International business machines corporation (20240193787). SIMULATING PROGRESSION OF SKIN CONDITIONS BASED ON MACHINE LEARNING simplified abstract

From WikiPatents
Jump to navigation Jump to search

SIMULATING PROGRESSION OF SKIN CONDITIONS BASED ON MACHINE LEARNING

Organization Name

international business machines corporation

Inventor(s)

Yuan Yuan Ding of Shanghai (CN)

Yi Chen Zhong of Shanghai (CN)

Jing Zhang of Shanghai (CN)

Yang Liu of Zhong Xin City (CN)

Ziyi Jiang of Shanghai (CN)

Ting Ting Cao of Beijing (CN)

SIMULATING PROGRESSION OF SKIN CONDITIONS BASED ON MACHINE LEARNING - A simplified explanation of the abstract

This abstract first appeared for US patent application 20240193787 titled 'SIMULATING PROGRESSION OF SKIN CONDITIONS BASED ON MACHINE LEARNING

Simplified Explanation

The patent application discusses techniques for visualizing skin conditions using machine learning. It involves retrieving a color image of facial skin, generating a monochromatic version, segmenting skin condition instances based on a machine learning model, filtering them using a polarized version, and generating simulation images.

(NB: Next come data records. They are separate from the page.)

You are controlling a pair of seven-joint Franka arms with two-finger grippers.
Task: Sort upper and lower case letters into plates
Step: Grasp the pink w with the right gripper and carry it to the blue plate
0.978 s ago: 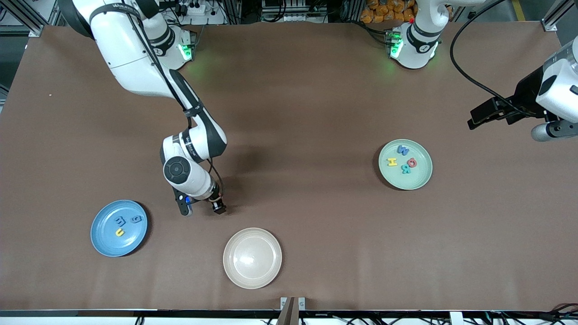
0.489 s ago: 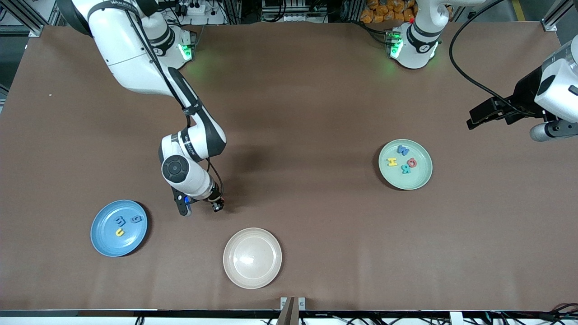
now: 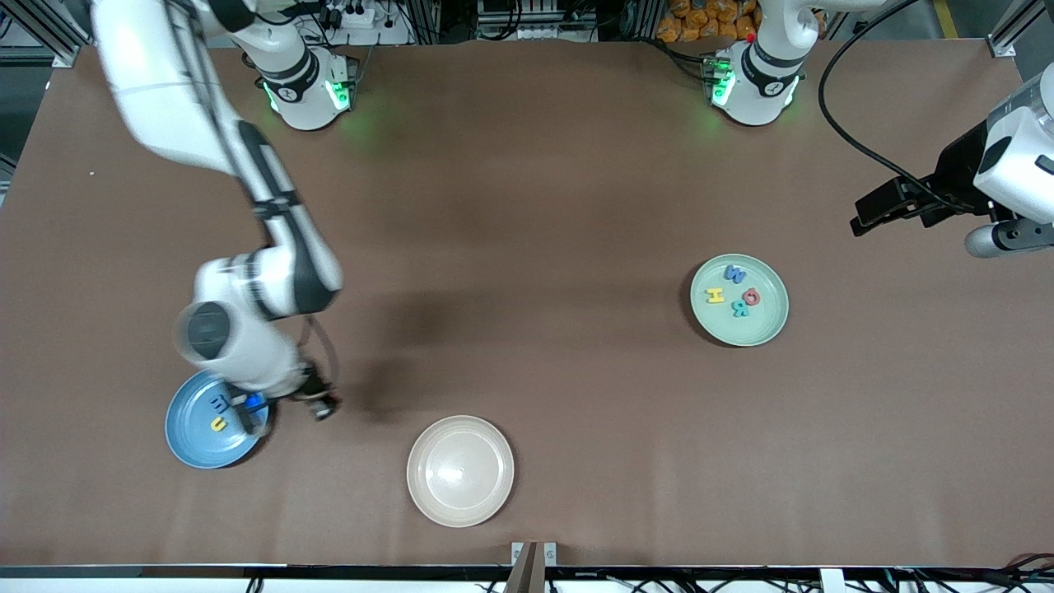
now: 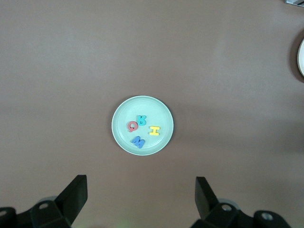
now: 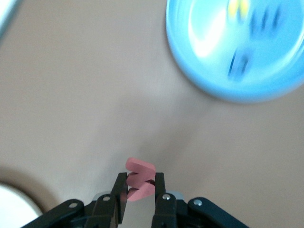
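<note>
Hanging over the brown table [image 3: 535, 206] beside the blue plate [image 3: 198, 449], the right gripper [image 3: 317, 405] is sitting in the front view at about three o'clock from that plate's rim, its arm reaching down from the base at the top. The blue plate is carrying a yellow letter [image 3: 217, 424] and a blue letter [image 3: 220, 403], partly covered by the arm. A beige plate [image 3: 460, 470] is lying nearer the camera, at about four o'clock from the gripper. The mint plate [image 3: 766, 325] toward the left arm's end is holding a yellow H [image 3: 715, 296], a blue W [image 3: 734, 273], a red Q [image 3: 751, 296] and a teal R [image 3: 739, 310]. The left gripper [image 3: 877, 212] is waiting off at about one o'clock from the mint plate. Looking down through the left wrist view, the left gripper's fingers [image 4: 76, 190] are standing wide apart with nothing between them, the mint plate [image 4: 142, 107] centred at twelve o'clock. Showing in the right wrist view, the right gripper [image 5: 138, 190] is pinching a pink letter [image 5: 140, 178] between closed jaws, with the blurred blue plate [image 5: 190, 71] at about one o'clock.
</note>
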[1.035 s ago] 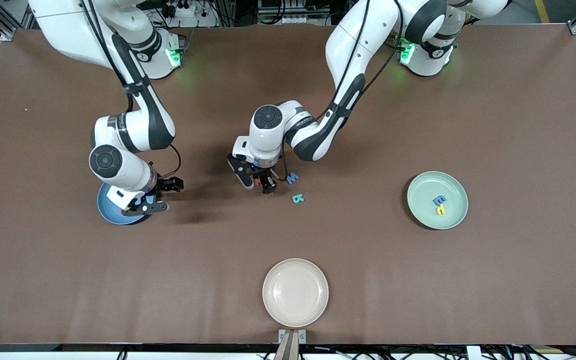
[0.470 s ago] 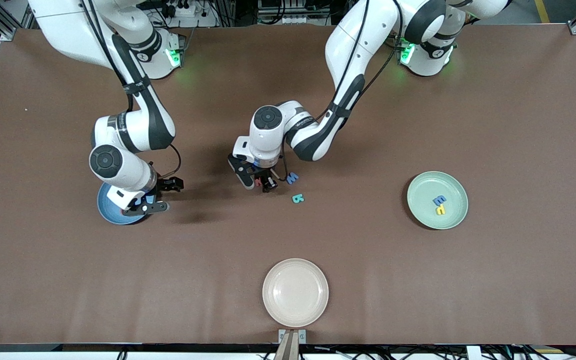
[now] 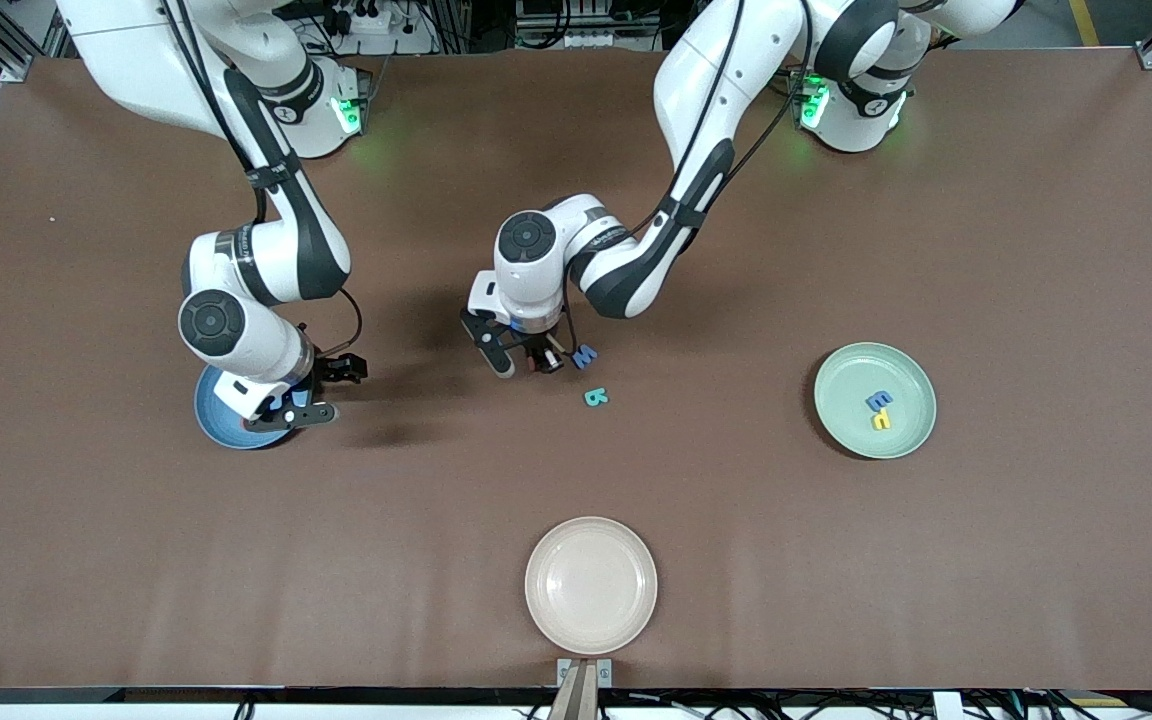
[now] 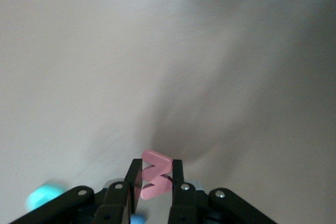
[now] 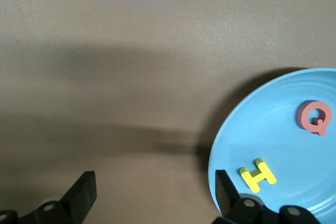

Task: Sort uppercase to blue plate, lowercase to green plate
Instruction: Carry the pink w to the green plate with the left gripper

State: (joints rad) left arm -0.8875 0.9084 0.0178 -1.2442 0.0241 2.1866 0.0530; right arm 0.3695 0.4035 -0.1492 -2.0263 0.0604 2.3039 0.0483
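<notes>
Since a second ago, my left gripper [image 3: 531, 362] has closed its fingers, which stood apart around the small red w [image 4: 156, 181], and now clamps that letter between both pads; my wrist has shifted slightly toward the bases.

Item, left gripper: clenched on the small red w, low over the middle of the table [image 3: 836, 560]. The left wrist view shows the letter pinched edge-on, its zigzag standing up between the fingertips [image 4: 177, 174].

Item, blue W [image 3: 586, 355]: flat on the table, just beside my left gripper, toward the left arm's end.

Item, teal-green R [image 3: 595, 398]: flat on the table, near the blue W and nearer to the front camera.

Item, right gripper [image 3: 308, 392]: fingers spread wide, holding nothing, waiting over the edge of the blue plate [image 3: 211, 425].

Item, blue plate: toward the right arm's end of the table, largely hidden under my right wrist in the front view. The right wrist view shows the red Q [image 5: 314, 117] and the yellow H [image 5: 257, 174] lying in it, apart from each other.

Item, green plate [image 3: 911, 445]: toward the left arm's end. It holds the blue E-like letter [image 3: 879, 401] and the yellow h [image 3: 880, 421], close together.

Item, cream plate [image 3: 591, 585]: nearest the front camera, at the table's middle.
</notes>
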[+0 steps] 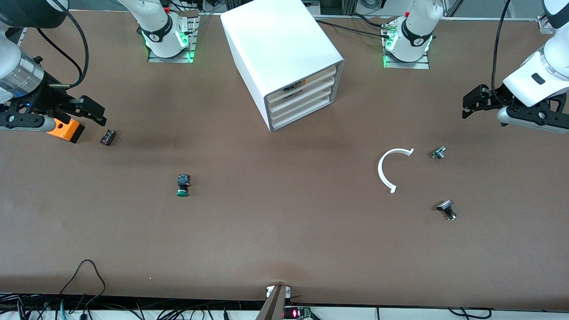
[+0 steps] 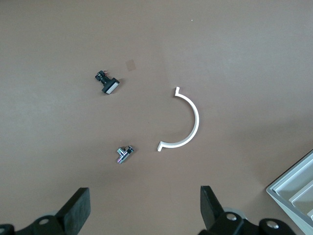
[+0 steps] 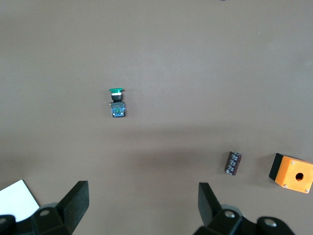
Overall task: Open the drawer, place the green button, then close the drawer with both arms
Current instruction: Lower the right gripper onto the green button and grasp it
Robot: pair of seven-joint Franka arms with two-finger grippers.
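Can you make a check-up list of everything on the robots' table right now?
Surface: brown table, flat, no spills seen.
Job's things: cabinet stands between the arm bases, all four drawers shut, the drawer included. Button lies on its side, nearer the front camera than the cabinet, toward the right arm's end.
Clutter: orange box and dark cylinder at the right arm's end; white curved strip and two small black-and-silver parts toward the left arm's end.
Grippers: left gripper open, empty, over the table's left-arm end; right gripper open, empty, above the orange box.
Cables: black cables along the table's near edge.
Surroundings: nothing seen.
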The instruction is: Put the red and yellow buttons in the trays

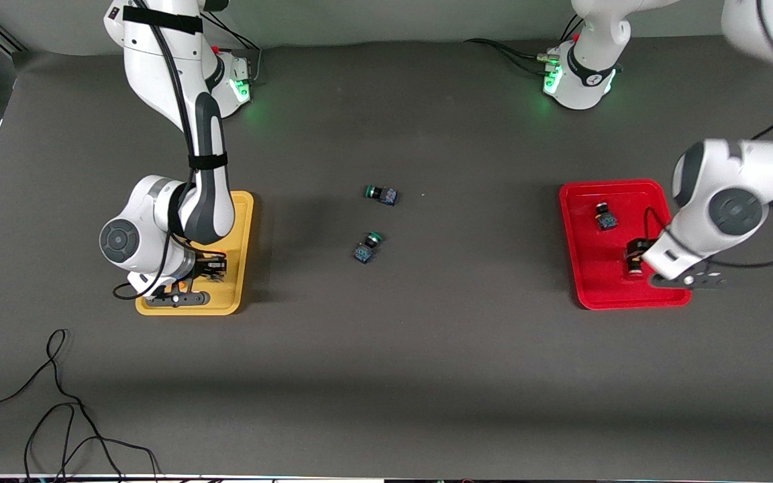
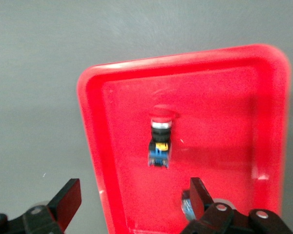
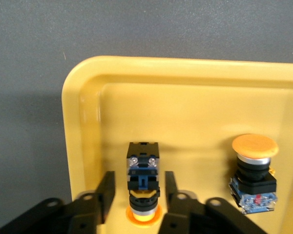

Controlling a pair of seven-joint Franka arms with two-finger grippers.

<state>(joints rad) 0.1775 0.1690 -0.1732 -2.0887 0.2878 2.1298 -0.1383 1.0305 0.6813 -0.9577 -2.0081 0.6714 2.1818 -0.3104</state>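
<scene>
My right gripper [image 1: 215,266] [image 3: 138,190] is low in the yellow tray [image 1: 242,221] [image 3: 88,87]. Its fingers are open on either side of a yellow button [image 3: 142,187] that stands cap down, with small gaps. A second yellow button [image 3: 253,170] stands cap up beside it. My left gripper [image 1: 640,258] [image 2: 133,197] is open and empty above the red tray [image 1: 588,268] [image 2: 95,146]. One red button [image 1: 605,217] [image 2: 160,141] lies in that tray. Another button [image 1: 635,268] [image 2: 186,204] is partly hidden by a finger [image 2: 198,195].
Two green-capped switches lie on the dark table between the trays, one [image 1: 382,194] farther from the front camera than the other [image 1: 368,245]. A black cable [image 1: 58,402] lies near the table's front edge toward the right arm's end.
</scene>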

  • Color image of facial skin retrieved
  • Monochromatic version generated
  • Skin condition instances segmented based on a machine learning model
  • Filtering of instances using a polarized version
  • Simulation images generated based on filtered instances

Key Features and Innovation

- Utilizes machine learning for skin condition visualization - Incorporates color, monochromatic, and polarized images for analysis - Segmentation and filtering techniques enhance accuracy of identifying skin conditions

Potential Applications

- Dermatology clinics for skin condition diagnosis - Beauty industry for personalized skincare recommendations - Medical research for studying skin diseases

Problems Solved

- Improved visualization of skin conditions - Enhanced accuracy in identifying skin conditions - Efficient analysis of facial skin images

Benefits

- Early detection of skin conditions - Personalized treatment recommendations - Streamlined skin analysis process

Commercial Applications

Title: Advanced Skin Condition Visualization Technology for Dermatology Clinics This technology can be used in dermatology clinics to enhance skin condition diagnosis and treatment recommendations, leading to improved patient outcomes and customer satisfaction.

Prior Art

Research on machine learning-based skin condition analysis and visualization techniques in the field of dermatology.

Frequently Updated Research

Ongoing studies on the application of machine learning in dermatology for skin condition analysis and diagnosis.

Questions about Skin Condition Visualization Technology

How does machine learning improve skin condition visualization?

Machine learning algorithms can analyze large amounts of data to accurately identify and segment skin conditions in images, providing more precise results than traditional methods.

What are the potential limitations of using polarized images in skin condition visualization?

Polarized images may not always capture all aspects of skin conditions accurately, leading to potential inaccuracies in the filtering process.


Original Abstract Submitted

techniques for skin-condition visualization using machine learning. a color image depicting facial skin of a subject is retrieved. a monochromatic version of the color image is generated. candidate instances of one or more skin conditions are segmented from the monochromatic version based on a segmentation threshold and using a machine learning model. a polarized version of the color image is generated, and based on the polarized version, the candidate instances are filtered. one or more simulation images are generated based on the filtered candidate instances.